╔══
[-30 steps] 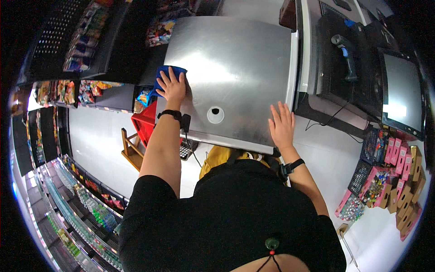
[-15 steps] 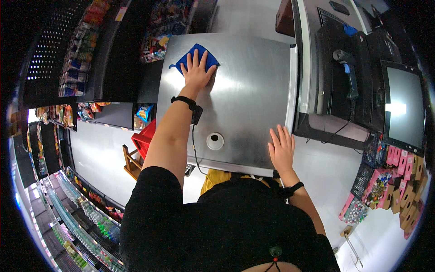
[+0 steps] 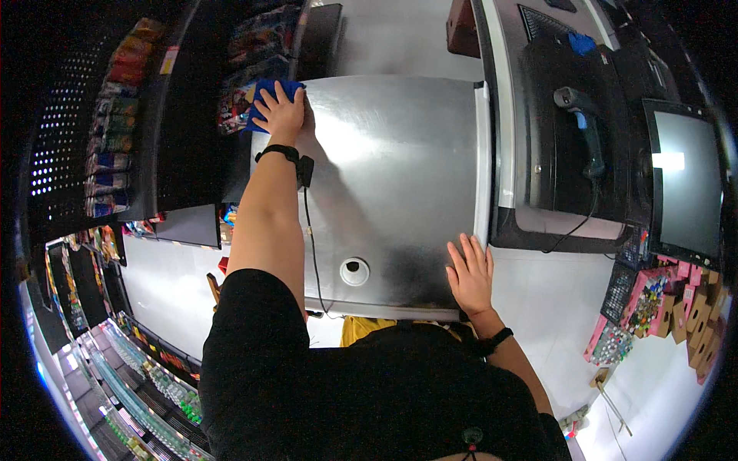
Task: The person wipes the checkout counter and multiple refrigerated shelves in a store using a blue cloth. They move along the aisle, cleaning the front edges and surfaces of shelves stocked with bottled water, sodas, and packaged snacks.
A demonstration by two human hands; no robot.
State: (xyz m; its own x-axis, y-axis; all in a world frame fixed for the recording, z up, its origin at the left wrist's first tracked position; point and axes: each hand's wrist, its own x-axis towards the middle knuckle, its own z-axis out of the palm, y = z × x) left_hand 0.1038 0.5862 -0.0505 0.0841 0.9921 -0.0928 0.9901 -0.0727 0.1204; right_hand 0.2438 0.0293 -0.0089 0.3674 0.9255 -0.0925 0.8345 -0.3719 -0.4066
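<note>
My left hand (image 3: pixel 282 119) lies with fingers spread on a blue cloth (image 3: pixel 290 87) at the far left corner of a metal-topped table (image 3: pixel 407 184). Part of the cloth reaches past the table's left edge. A black band with a small device circles that wrist, and a thin cable trails from it. At the near right corner my right hand (image 3: pixel 470 280) rests flat, its fingers stretched out and nothing in it. A white ring with a dark hole (image 3: pixel 355 271) sits in the tabletop near its front edge.
On the right, a black counter carries a handheld scanner (image 3: pixel 584 134) and a monitor (image 3: pixel 686 184). Shelves of packaged snacks (image 3: pixel 115 127) stand at the left, with rows of bottles (image 3: pixel 165 388) lower down. Pink and brown boxes (image 3: pixel 676 307) are at the right.
My left hand has slid the blue cloth leftward to the table's far left corner, partly over the edge. My right hand stays at the near right corner. The view has shifted slightly.
</note>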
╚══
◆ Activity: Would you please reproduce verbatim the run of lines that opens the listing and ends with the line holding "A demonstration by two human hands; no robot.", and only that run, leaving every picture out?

◆ Exercise answer:
[-30 steps] 
[-15 steps] 
[+0 steps] 
Task: The person wipes the checkout counter and multiple refrigerated shelves in a store using a blue cloth. They move along the aisle, cleaning the front edges and surfaces of shelves stocked with bottled water, sodas, and packaged snacks.
A demonstration by two human hands; no robot.

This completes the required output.